§ YOUR GOAL:
Restate word for word every line from the one containing "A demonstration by" to the last line of the records below.

- - - - - - -

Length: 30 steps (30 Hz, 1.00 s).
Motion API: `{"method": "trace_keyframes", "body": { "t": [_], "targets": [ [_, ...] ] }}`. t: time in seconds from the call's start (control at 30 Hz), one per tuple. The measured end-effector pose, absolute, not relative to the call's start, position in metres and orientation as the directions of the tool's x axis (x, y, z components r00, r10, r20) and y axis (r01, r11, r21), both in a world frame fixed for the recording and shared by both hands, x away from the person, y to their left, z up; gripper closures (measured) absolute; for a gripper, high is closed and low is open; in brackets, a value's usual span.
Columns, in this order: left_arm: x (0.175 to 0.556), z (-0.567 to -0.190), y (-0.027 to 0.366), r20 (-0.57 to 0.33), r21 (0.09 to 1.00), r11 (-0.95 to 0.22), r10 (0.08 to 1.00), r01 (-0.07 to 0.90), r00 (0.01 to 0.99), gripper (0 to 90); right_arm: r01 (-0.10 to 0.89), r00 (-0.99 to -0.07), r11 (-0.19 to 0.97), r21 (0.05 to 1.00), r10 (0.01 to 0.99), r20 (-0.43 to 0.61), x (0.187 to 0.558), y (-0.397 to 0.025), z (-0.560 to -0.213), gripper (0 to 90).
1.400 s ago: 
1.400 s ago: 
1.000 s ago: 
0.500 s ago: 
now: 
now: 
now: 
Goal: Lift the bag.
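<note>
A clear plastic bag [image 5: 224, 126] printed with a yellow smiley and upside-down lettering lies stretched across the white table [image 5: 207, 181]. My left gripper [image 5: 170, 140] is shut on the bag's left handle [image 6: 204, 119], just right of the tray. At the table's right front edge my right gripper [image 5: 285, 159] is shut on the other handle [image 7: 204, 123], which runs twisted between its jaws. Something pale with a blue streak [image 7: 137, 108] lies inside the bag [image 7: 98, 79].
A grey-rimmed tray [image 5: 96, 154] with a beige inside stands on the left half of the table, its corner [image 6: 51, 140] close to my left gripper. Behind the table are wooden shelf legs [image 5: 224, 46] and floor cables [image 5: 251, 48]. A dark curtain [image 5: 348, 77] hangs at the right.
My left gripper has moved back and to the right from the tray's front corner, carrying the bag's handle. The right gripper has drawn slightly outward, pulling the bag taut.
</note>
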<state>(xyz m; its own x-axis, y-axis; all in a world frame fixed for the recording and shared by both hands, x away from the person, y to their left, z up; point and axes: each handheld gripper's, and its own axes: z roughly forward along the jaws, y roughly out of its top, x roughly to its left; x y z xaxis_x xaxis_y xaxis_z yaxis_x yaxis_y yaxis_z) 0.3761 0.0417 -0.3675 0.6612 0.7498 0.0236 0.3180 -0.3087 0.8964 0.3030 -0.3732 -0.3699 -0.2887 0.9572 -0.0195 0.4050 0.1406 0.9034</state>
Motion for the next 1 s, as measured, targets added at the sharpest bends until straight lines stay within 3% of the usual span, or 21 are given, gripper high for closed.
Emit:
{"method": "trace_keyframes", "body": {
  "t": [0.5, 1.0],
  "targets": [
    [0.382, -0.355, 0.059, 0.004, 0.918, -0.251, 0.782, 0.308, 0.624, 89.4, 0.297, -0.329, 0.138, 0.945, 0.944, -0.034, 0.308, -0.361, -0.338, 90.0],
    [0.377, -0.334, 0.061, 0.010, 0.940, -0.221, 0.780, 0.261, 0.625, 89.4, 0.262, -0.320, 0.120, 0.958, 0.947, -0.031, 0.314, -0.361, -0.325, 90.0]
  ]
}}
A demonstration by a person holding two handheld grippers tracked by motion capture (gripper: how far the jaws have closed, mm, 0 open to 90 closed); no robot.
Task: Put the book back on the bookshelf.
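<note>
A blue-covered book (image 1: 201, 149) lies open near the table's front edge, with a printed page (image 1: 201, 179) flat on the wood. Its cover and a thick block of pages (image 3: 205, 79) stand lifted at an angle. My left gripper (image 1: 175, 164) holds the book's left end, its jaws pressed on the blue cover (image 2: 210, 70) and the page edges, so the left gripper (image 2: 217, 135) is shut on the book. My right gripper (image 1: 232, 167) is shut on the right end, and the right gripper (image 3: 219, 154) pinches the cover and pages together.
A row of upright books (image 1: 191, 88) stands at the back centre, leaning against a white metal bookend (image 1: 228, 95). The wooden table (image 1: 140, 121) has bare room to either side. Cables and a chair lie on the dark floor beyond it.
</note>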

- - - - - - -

§ RESULT OF THIS TASK:
A demonstration by a person holding two handheld grippers tracked by motion capture (gripper: how far the jaws have closed, mm, 0 open to 90 closed); no robot.
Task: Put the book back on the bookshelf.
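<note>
A blue-covered book (image 1: 201, 149) lies open near the table's front edge, with a printed page (image 1: 201, 179) flat on the wood. Its cover and a thick block of pages (image 3: 205, 79) stand lifted at an angle. My left gripper (image 1: 175, 164) holds the book's left end, its jaws pressed on the blue cover (image 2: 210, 70) and the page edges, so the left gripper (image 2: 217, 135) is shut on the book. My right gripper (image 1: 232, 167) is shut on the right end, and the right gripper (image 3: 219, 154) pinches the cover and pages together.
A row of upright books (image 1: 191, 88) stands at the back centre, leaning against a white metal bookend (image 1: 228, 95). The wooden table (image 1: 140, 121) has bare room to either side. Cables and a chair lie on the dark floor beyond it.
</note>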

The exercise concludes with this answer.